- _PROMPT_
With the first line as the start and the line containing "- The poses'" as the end, write out every line of the records exactly.

RECORDED INFORMATION Start Marker

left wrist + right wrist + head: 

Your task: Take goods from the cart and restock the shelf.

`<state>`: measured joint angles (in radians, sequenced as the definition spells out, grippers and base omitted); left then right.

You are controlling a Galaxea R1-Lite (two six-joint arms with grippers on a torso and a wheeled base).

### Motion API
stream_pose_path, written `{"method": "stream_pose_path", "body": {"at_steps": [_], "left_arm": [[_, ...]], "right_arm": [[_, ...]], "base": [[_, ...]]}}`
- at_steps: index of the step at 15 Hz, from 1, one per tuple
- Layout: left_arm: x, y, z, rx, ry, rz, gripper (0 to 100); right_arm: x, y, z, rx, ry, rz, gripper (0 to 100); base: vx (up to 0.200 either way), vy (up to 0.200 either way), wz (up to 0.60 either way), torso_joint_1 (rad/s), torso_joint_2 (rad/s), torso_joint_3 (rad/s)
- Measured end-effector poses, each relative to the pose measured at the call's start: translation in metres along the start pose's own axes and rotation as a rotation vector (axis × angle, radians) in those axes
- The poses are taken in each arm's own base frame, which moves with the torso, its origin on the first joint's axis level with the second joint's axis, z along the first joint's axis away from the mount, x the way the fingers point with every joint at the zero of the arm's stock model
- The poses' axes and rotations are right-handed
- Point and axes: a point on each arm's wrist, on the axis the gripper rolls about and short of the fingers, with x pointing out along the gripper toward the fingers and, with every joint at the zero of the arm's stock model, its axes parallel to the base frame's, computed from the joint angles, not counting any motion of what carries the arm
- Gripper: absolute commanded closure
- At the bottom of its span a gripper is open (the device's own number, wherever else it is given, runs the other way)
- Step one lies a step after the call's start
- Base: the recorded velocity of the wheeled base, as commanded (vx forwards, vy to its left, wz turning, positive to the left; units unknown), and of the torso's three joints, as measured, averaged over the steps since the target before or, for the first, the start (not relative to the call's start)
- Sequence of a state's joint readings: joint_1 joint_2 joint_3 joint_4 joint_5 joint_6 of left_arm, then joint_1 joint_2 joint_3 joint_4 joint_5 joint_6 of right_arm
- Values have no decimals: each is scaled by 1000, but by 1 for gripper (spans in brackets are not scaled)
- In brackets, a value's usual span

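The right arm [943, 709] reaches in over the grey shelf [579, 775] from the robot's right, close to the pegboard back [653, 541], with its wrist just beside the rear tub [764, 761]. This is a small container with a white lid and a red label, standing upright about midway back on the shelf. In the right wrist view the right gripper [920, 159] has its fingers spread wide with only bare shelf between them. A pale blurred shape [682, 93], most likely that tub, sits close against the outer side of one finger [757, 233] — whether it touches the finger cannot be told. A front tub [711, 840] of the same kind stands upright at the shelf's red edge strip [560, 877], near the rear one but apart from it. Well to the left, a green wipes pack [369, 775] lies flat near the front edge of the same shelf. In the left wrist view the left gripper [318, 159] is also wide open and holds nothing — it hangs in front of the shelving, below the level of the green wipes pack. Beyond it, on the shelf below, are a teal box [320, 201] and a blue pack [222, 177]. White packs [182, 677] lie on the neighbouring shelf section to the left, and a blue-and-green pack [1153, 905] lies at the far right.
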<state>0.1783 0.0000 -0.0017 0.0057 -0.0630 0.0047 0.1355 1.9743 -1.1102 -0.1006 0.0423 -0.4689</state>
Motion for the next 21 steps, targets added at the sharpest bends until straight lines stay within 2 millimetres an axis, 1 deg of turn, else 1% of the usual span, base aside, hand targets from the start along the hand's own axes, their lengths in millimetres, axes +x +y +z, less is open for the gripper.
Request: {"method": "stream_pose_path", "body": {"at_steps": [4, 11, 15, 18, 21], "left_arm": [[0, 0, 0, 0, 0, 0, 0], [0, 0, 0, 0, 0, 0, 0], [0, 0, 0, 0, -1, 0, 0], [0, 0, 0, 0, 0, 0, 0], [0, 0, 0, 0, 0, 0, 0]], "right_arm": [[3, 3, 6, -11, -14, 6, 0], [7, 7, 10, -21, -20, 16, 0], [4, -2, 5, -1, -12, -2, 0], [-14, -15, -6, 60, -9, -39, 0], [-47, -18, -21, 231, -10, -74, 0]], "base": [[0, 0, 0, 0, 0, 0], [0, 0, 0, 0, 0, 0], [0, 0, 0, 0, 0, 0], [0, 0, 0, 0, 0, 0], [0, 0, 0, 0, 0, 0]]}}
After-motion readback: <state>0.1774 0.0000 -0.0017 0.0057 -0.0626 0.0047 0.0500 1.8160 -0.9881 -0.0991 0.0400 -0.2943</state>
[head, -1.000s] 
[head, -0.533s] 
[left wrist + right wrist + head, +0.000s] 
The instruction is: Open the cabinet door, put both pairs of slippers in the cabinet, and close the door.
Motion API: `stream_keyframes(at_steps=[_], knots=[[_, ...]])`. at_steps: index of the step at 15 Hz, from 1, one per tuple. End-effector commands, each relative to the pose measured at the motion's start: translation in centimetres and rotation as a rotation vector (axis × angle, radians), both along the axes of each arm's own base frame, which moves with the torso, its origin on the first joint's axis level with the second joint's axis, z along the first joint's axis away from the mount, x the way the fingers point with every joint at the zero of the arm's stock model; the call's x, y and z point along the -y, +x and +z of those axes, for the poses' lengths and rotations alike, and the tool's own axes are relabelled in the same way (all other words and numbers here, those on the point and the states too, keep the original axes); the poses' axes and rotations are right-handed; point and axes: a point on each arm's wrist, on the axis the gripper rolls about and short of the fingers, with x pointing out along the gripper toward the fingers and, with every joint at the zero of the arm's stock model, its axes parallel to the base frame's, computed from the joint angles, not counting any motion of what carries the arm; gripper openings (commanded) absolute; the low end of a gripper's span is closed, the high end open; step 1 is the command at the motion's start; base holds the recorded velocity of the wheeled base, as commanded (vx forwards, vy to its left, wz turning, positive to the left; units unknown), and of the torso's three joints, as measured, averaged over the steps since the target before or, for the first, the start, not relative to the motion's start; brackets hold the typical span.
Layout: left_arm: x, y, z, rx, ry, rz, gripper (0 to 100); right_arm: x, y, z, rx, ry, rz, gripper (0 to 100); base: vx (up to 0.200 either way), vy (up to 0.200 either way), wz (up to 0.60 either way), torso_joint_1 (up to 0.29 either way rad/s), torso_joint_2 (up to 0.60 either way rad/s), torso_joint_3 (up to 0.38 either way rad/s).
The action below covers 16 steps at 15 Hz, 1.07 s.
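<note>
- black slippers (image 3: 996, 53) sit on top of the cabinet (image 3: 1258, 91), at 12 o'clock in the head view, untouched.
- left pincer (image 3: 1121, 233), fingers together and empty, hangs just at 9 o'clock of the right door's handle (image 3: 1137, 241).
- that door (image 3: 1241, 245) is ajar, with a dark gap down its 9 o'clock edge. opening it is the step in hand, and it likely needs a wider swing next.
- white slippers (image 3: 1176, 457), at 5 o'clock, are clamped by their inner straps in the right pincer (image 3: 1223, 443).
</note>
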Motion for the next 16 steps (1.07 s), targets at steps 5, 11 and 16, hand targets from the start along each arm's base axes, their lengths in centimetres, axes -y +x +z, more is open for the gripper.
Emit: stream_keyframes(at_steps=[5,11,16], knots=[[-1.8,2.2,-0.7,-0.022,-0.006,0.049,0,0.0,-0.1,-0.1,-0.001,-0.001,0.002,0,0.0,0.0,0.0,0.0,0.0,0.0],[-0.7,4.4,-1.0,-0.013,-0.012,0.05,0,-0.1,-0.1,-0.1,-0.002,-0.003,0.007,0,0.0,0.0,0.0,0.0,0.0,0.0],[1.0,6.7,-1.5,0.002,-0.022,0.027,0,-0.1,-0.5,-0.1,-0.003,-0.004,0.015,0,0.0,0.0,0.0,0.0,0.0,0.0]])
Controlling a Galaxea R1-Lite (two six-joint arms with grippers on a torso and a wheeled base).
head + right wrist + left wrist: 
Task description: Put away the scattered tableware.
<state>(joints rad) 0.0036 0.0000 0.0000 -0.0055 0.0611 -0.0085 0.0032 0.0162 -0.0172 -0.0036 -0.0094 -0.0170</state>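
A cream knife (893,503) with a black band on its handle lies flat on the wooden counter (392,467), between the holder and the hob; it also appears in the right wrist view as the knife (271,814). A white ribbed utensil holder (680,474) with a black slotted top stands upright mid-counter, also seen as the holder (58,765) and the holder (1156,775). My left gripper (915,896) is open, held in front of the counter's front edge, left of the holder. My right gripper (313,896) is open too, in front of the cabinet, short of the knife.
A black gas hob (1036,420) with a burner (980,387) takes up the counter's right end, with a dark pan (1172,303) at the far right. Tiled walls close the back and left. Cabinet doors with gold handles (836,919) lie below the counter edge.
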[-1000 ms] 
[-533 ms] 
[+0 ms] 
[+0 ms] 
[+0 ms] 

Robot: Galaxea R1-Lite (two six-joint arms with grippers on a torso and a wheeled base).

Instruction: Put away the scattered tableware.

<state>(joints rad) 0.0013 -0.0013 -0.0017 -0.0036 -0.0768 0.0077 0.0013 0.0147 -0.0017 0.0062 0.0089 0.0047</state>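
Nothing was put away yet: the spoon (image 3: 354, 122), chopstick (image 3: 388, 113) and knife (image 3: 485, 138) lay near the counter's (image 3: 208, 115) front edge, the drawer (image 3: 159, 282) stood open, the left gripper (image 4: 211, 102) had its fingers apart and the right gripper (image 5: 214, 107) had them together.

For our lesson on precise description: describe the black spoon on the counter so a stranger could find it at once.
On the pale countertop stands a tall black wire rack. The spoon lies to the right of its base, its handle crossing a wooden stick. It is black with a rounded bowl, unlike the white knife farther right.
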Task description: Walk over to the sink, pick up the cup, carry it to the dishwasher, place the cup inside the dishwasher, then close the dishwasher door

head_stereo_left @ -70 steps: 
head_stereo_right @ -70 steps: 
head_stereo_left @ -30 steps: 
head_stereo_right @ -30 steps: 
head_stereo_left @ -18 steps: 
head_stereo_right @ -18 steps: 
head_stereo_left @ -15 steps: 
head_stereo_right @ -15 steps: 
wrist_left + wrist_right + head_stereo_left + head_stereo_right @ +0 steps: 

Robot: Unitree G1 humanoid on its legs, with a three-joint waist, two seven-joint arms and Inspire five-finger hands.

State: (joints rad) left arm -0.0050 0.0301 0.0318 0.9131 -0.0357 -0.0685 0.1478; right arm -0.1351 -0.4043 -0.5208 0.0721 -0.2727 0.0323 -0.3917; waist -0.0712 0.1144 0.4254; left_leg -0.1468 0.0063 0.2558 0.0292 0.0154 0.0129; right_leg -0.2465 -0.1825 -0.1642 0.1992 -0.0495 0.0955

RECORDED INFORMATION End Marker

- _RESULT_
left wrist + right wrist + head: 

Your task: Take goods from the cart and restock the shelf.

`<state>`: measured joint angles (in radians, sequenced as the definition spells out, grippers and base omitted); left then right.

You are controlling a Galaxea R1-Lite (two six-joint arms with grippers on a torso and a wheeled base).

### Motion API
stream_pose_path, written `{"method": "stream_pose_path", "body": {"at_steps": [_], "left_arm": [[_, ...]], "right_arm": [[_, ...]], "base": [[_, ...]]}}`
- at_steps: index of the step at 15 Hz, from 1, one per tuple
- Layout: left_arm: x, y, z, rx, ry, rz, gripper (0 to 100); right_arm: x, y, z, rx, ry, rz, gripper (0 to 100); base: vx (up to 0.200 either way), vy (up to 0.200 either way), wz (up to 0.60 either way), torso_joint_1 (rad/s), torso_joint_2 (rad/s), torso_joint_3 (rad/s)
- Measured end-effector poses, each relative to the pose measured at the call's start: translation in metres along the start pose's own axes and rotation as a rotation vector (axis × angle, radians) in those axes
- The poses are taken in each arm's own base frame, which moves with the torso, its origin on the first joint's axis level with the second joint's axis, z along the first joint's axis away from the mount, x the way the fingers point with every joint at the zero of the arm's stock model
- The poses' axes and rotations are right-handed

There is no more to the answer.